Ese es el dicho de Dios:
{para ellos habrá el castigo de Gehena} en la otra vida, {y para ellos habrá el castigo del incendio} en esta vida.
Y se discrepó acerca del lugar de la respuesta del juramento en Su dicho:
{Por el cielo provisto de constelaciones}.
Unos dijeron: su respuesta es: {En verdad, el castigo de tu Señor es severo}.
Mención de quienes dijeron eso:
Nos narró Bishr,
dijo:
nos narró Yazīd,
dijo:
nos narró Sa‘īd, de Qatāda,
dijo:
la fórmula del juramento aquí recae en: {En verdad, el castigo de tu Señor es severo}.
Y algunos gramáticos de Basora dijeron:
el lugar de su juramento —y Dios sabe más— recae sobre la muerte de los compañeros del foso.
Se sobreentiende la lām, como en Su dicho:
{Por el sol y su claridad: ciertamente ha triunfado quien la purifica}, queriendo decir —si Dios quiere—: “ciertamente ha triunfado quien la purifica”; y omitió la lām.
Y si quieres, puedes decir que es por anteposición,
como si hubiera dicho:
“Fueron muertos los compañeros del foso, y [por] el cielo provisto de constelaciones”.
Y algunos gramáticos de Kufa dijeron:
se dice en la exégesis: que la respuesta del juramento está en Su dicho: {Fueron muertos}, del mismo modo que el juramento {Por el sol y su claridad} está en Su dicho: {ciertamente ha triunfado}.
Esto, en la exégesis, dijeron.
Y no hallamos que los árabes dejen el juramento sin una lām con la que se reciba, o “lā”, o “inna”, o “mā”.
Y si eso es así, entonces es como aquello en lo que se dejó la respuesta; luego se reanudó el lugar de la respuesta con la noticia,
como se dijo:
“¡Oh ser humano!”, en mucho del discurso.

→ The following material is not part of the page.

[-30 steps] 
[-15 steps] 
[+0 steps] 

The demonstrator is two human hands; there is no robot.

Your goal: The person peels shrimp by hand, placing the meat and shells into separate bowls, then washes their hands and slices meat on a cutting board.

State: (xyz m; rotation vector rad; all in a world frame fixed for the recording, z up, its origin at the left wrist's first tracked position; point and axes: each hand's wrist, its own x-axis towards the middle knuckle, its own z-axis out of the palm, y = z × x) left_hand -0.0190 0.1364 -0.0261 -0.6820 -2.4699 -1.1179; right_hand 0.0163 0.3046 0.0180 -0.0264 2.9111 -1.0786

Y el más correcto de los dichos, a mi juicio, es:
el dicho de quien afirmó que la respuesta del juramento aquí se ha dejado, y que la noticia es reanudada; porque los árabes no suprimen del discurso el signo de la respuesta del juramento cuando lo responden.
Y la interpretación más preferible de las dos acerca de Su dicho:
{Fueron muertos los compañeros del foso} es: fueron maldecidos los compañeros del foso que arrojaron a los creyentes y a las creyentes en el foso.
Y sólo dije:
que esa es la interpretación más correcta de las dos por lo que mencionamos de al-Rabī‘ como razón: a saber, que Dios informó que para ellos hay el castigo del incendio junto con el castigo de Gehena; y si no hubieran sido quemados en esta vida, no habría en Su dicho {y para ellos habrá el castigo del incendio} un sentido comprensible, junto con Su información de que para ellos hay el castigo de Gehena,
porque el castigo de Gehena es el castigo del incendio junto con las demás clases de su castigo en la otra vida.
Y el foso:
es la cavidad que se excava en la tierra.